I took my first attempts at perl some five years ago. Looking back, I can understand why so many people bash perl for its syntax and the shortcuts & quick hacks it allows. But my humble opinion is that there's nothing in perl that inherently would lead to bad code. None. It might require a bit (ok, admitted, a lot) more self discipline on the programmer than other languages, but when one learns to do it properly, coding it is a bliss.
The project is fairly large (some 5000 lines of perl code plus perhaps another 5000 glade-generated perl, which I don't need to touch) . I'm alone on the project, which help keeping the perl syntax the way I understand it, but there are tools like perltidy (http://perltidy.sf.net/) which can be used. I keep the whole thing in CVS, making sure every change to the sources gets documented, and I follow a rather strict release plan (I wrote it fo r myself).

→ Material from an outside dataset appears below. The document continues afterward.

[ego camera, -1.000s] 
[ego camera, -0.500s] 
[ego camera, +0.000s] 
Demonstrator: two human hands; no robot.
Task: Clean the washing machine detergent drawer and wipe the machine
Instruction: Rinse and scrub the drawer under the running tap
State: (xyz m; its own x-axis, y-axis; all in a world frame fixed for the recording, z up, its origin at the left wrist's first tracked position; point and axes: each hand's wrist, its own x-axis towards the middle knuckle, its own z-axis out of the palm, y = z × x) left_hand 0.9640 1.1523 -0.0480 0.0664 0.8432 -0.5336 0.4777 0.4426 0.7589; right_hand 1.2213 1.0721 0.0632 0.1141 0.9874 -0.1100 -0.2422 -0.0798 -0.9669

The main benefit from my point of view is that generating new code is quick and easy. The code behaves the way I'd expect, there are no funny businesses with core dumping, segfaulting or security problems with buffer {under|over}runs. Granted, the code would most probably be faster had it been written in C, but then again, some features MUST be scriptable (OK, embedded perl would've been a possiblity) and the deployment time would have been far longer. Especially given the quick, abrupt and major changes that have taken place during the flow of the project.
My philosophy? Make components (modules or objects, depending on your stance) that have documented interfaces and do what they are told or scream about it and return in a sane internal state. Write tests for them. Obey the OO philosophy and use set and get functions even if you 'could' directly modify the variable. DISCIPLINE.
When that's done, you can easily use them, combine them, even extend them (either by inheriting or whacking the source, but then you must be careful not to break anything).
And the thing of it is? The same code runs on my linux laptop and the big-ass solaris server, with zero modifications. Reliably. As long as I do system-side stuff with perl internal functions (or external modules which support both systems), there's nothing I can do in linux that wouldn't work in solaris. Try that in C or Java. (Sidenote, I've seen 'light' Java applications effectively trash the several-thousand-dollar sun server that run fine on any pentium-class pc. It took the authors (a fortune 500 company) several months to finally fix the issues. So much for drop-in portability of java).
Time for a final conclusion: In my humble opinion, it IS possible and benefical to write professional code in perl. You've got to give in on some perl magic and syntactic sugar, but you still get the (IMO) main benefits of perl programming: (1) quick deployment, (2) easy debugging, (3) the VAST, ENORMOUS, HUGE collection of CPAN and (4) high-level portability to virtually any UNIX box out there.